どこかで二人の事がニュースになったのだろうか? ヴァロージャはそう思い踵を返すと彼らに声をかけた。
「あの……失礼ですが、ジムとエリーのお知り合いですか?」
女性は連合軍の制服を着た青年と少女を、警戒するようなそぶりを見せた。そうして男性を守るように一歩前に出る。
ラディウはその動きを訝しみながら、スーツの男性を暫く見つめると「あっ」と小さな声をあげた。
その時だった。
「2人とも! その男からすぐに離れろ!」
オサダが拳銃を構え、足早に二人に近づいて叫んだ。
それを見た女性は小さく舌打ちすると、見事な手捌きで特殊警棒を手にする。
「動くな! ギニア!」
「ダメよ! 軍曹! 撃たないで! 銃を下ろして!」
男性が女性を鋭く制し、ラディウは振り返ると彼らの盾になるよう両手を広げ、オサダの行く手を遮ろうとした。
その二人の間に挟まれて、ヴァロージャは状況把握が追いつかない。
「ラディウ! この男は――!」
「だって、この人はヴァロージャの!」
彼と同じぐらいの身長。彼より少し濃いめの髪、それと声のトーンが似ていた。
根拠はなかった。ただ直感だった。オサダを遮るため首を巡らせて男性に向かって言った。
「あなた、ヴァロージャのお父様でしょう?」
そのラディウの発言に彼女以外の4人が、その場に固まった。
三揃いのスーツの男性は、手にしていた小さな花束をそっとロバーツ夫妻の墓石の前に捧げ、黙祷している。
ラディウは今になって目の前の紳士が、授業や情報部の資料で見た事がある男性だと気づいた。
ウィリアム・トルスタイン――コロニー連合と敵対しているセクション5のインテグリッドの外交部部長。

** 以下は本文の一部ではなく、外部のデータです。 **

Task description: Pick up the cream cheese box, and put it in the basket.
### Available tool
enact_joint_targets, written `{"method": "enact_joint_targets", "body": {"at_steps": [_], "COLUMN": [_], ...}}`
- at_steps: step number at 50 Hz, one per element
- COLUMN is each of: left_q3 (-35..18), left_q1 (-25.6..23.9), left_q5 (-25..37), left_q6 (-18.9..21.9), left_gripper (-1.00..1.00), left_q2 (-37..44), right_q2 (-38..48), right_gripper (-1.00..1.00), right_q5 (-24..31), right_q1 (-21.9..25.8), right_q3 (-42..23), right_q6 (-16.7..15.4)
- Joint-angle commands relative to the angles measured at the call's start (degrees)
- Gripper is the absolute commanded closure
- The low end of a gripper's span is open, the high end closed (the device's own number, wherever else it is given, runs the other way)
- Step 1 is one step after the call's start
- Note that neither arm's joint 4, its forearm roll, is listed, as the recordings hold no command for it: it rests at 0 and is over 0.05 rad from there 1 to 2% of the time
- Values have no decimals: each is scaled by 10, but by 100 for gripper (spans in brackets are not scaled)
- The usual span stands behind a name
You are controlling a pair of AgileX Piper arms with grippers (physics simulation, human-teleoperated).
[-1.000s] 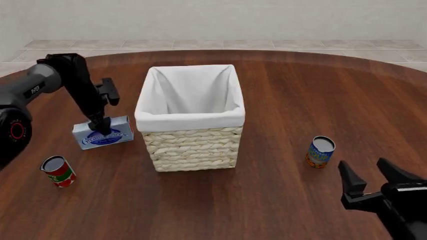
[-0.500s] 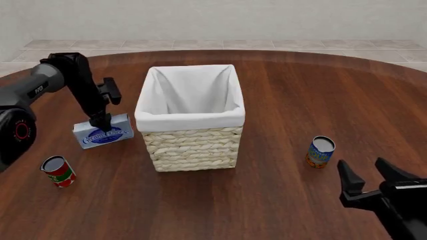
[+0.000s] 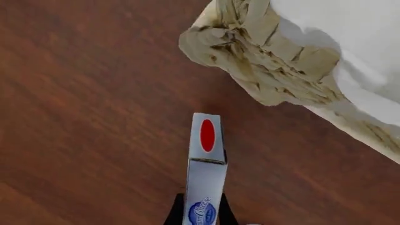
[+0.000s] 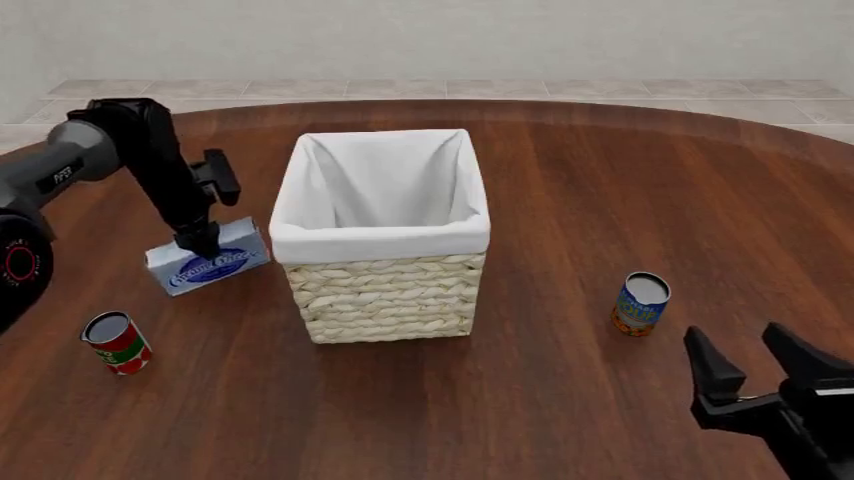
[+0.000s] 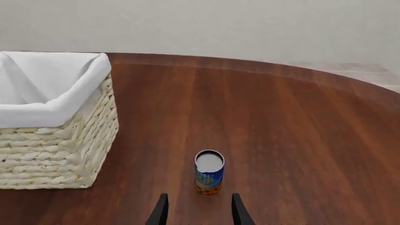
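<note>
Left gripper [image 4: 200, 240] pinches cream cheese box [image 4: 206, 260] at its top edge, mid-left of front frame. Box sits just left of basket [image 4: 382, 238], tilted, right end higher; whether it touches table [image 4: 561, 200] cannot tell. Left wrist view: box [image 3: 203, 178] edge-on between dark fingers [image 3: 175, 213], basket corner [image 3: 269, 65] upper right. Right gripper [image 4: 758, 375] spread, holding nothing, lower right corner. Blue-orange can [image 4: 641, 303] stands right of basket, near right gripper. Red can [image 4: 116, 342] lower left, below box.
</note>
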Motion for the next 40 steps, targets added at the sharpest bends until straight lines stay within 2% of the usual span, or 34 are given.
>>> {"method": "enact_joint_targets", "body": {"at_steps": [1, 4, 6, 7, 8, 12, 14, 17, 18, 22, 27, 29, 31, 32, 36, 38, 39, 40], "left_q3": [46, 69, 66, 66, 95, 116, 128, 120, 111, 106, 94, 55, 54, 44, -57, -87, -104, -104], "left_q1": [12, 10, 14, 14, 26, 31, 39, 32, 13, -16, -9, 4, -15, -26, -65, -37, -13, -13], "left_q5": [-7, -15, -23, -23, -35, -28, -34, -26, -14, -7, -2, 2, 8, 10, 45, 46, 46, 46], "left_q6": [23, 25, 29, 29, 55, 53, 65, 51, 27, 4, -10, -31, -41, -53, -148, -169, -193, -193], "left_gripper": [100, 100, 100, 100, 100, 100, 100, 100, 100, 100, 100, 100, 100, 100, 100, 100, 100, 100], "left_q2": [-72, -104, -120, -120, -138, -172, -188, -198, -207, -234, -253, -246, -261, -264, -250, -232, -219, -218], "right_q2": [-93, -135, -159, -161, -166, -184, -190, -195, -199, -205, -204, -193, -196, -195, -205, -199, -202, -203], "right_gripper": [-100, -100, -100, -100, -100, -100, -100, -100, -100, -100, -100, -100, -100, -100, -100, -100, -100, -100], "right_q5": [82, 119, 139, 141, 145, 160, 165, 170, 173, 179, 177, 166, 168, 168, 176, 171, 173, 174], "right_q1": [0, 1, 2, 2, 2, 3, 4, 4, 4, 4, 5, 4, 5, 5, 5, 5, 6, 6], "right_q3": [0, 0, 0, 0, 0, 0, 0, 0, 0, 0, 0, 0, 0, 0, 0, 0, 0, 0], "right_q6": [9, 12, 14, 14, 14, 17, 17, 18, 19, 19, 19, 19, 20, 20, 19, 19, 19, 19]}}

だから、少し離れた位置で自分たちを見守っていたオサダが、急いで駆けつけてきたことも納得ができた。
インテグリッドの要人であるその人が、護衛と思われる女性を1人だけ連れてここにいる。
オサダは拳銃をホルスターに収めているが、彼がラディウたちを守るべく警戒をし、ウィリアムの護衛の彼女もまた、同様に武器を収めてはいるが、オサダの動きと全方位に気を配っていた。

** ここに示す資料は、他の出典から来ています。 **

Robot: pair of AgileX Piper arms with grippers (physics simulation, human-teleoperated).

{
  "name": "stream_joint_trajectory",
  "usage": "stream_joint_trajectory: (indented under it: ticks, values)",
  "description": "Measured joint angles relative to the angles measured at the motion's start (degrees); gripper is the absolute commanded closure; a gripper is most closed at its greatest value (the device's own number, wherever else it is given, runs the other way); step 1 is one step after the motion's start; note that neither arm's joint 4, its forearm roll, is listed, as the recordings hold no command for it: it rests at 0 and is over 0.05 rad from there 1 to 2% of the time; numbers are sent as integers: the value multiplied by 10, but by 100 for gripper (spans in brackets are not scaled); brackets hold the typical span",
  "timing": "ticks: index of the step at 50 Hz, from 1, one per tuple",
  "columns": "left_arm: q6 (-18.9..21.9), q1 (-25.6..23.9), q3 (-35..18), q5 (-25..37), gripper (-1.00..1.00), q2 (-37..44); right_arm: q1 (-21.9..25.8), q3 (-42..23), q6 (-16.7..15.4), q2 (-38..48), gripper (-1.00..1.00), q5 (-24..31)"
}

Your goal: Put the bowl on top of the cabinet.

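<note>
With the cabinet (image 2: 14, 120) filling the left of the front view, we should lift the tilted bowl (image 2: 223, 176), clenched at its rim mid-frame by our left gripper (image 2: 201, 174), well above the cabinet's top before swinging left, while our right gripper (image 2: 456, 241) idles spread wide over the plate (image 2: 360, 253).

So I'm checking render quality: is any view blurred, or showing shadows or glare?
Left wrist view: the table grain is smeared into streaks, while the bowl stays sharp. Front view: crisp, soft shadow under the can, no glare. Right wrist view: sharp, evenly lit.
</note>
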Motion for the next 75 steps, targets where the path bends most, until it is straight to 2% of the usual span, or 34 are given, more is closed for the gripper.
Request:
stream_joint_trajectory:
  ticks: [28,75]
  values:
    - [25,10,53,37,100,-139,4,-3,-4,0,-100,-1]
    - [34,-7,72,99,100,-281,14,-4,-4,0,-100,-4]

その張り詰めた空気の中、暫くしてウィリアムは顔を上げ、背後に立つヴァロージャに向き直った。
「止められなかった……申し訳ない」
苦しそうに顔を歪め、絞り出すようにそう言うと、ヴァロージャに向かって深々と頭を下げる。
「じいさんたちを殺したのも、ラス・エステラルで俺を探していたのも、全部あんた達の仕業なのか?」
ヴァロージャは両手をギュッと固く握りしめた。
ヴァロージャは怒りを滲ませながらも、努めて冷静であろうとしていたが、声に孕む怒気は隠せない。

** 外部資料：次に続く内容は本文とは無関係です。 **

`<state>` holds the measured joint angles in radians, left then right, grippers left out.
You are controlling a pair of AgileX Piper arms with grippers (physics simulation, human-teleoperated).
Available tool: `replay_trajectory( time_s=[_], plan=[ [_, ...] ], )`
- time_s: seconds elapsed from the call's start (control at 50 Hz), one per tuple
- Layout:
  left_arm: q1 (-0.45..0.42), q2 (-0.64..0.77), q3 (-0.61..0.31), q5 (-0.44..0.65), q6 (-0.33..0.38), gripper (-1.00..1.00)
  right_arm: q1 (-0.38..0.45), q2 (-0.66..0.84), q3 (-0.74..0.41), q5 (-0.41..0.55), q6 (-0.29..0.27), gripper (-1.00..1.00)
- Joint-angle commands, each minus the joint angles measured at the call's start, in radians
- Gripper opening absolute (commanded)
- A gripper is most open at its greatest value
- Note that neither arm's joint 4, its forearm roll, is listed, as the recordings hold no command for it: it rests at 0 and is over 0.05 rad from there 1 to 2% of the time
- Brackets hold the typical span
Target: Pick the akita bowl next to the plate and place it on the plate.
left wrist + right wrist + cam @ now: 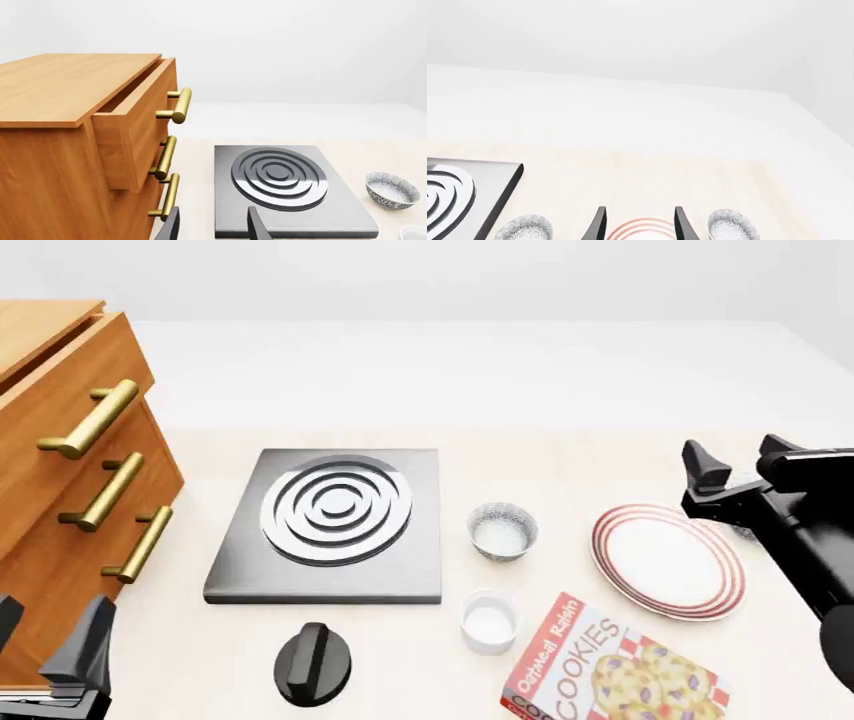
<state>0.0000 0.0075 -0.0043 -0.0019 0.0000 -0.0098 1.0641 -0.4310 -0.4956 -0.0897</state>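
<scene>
Two grey-speckled bowls show in the right wrist view. One akita bowl (732,225) sits close beside the red-ringed plate (627,232); in the front view my right arm hides it. The look-alike bowl (503,530) (526,227) (392,189) stands between the stove and the plate (667,560). My right gripper (734,455) (638,222) hovers open over the plate's far right side, holding nothing. At the front left, by the cabinet, my left gripper (47,625) (213,225) is open and empty.
A wooden drawer cabinet (67,490) with brass handles stands at the left, its top drawer ajar. A black stove with a ringed burner (334,505) and a knob (314,662) lies beside it. A white cup (489,620) and a cookies box (607,670) are near the front.
</scene>
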Motion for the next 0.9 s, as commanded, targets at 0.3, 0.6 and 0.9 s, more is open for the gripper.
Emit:
replay_trajectory(
  time_s=[0.3, 0.6, 0.9],
  plan=[
    [0.000, 0.000, 0.000, 0.000, 0.000, 1.00, -0.011, 0.102, -0.089, 0.019, -0.023, 1.00],
    [0.000, 0.000, 0.000, 0.000, 0.000, 1.00, -0.019, 0.166, -0.118, 0.009, -0.025, 1.00],
    [0.000, 0.000, 0.000, 0.000, 0.000, 1.00, -0.046, 0.229, -0.151, 0.008, -0.022, 1.00]
  ],
)
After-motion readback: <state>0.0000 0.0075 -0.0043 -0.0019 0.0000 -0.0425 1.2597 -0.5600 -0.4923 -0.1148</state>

「彼らは父……君には祖父になるな。エドアルト・トルスタインの命令で動いていた部隊だ」
「エドアルト・トルスタイン?……S5のインテグリッドの総帥の……」
ラディウが呟く。
「その通りだよ」
ウィリアムはラディウを見ると、そう言って微笑する。
彼のその表情を見て、ラディウはやはりヴァロージャと同じ雰囲気があると思った。髪と瞳の色は違うが、笑ったときの口元が似ている。
「私が彼の父親だと、よくわかったね?」
ウィリアムはラディウのピンに目を止めた。
「そう、感じたので……」
戸惑いながらそう返事をすると、オサダが低い声で「やめろ、話すな」とラディウを制し、その腕を強く握って自分の背後に隠すように彼女の腕を引いた。
「なるほど、彼女はコロニー連合のリープカインドか。それならわかってしまうな」
ウィリアムは微笑しながらそういうと、再びヴァロージャに向き直った。
「あの小さかったヴァージルが、戦闘機パイロットになったのか……」
嬉しそうな、それでいて少し寂しそうな茶色の瞳が彼を見つめる。
「ヴァージル?」
ヴァロージャは怪訝そうに眉を潜めた。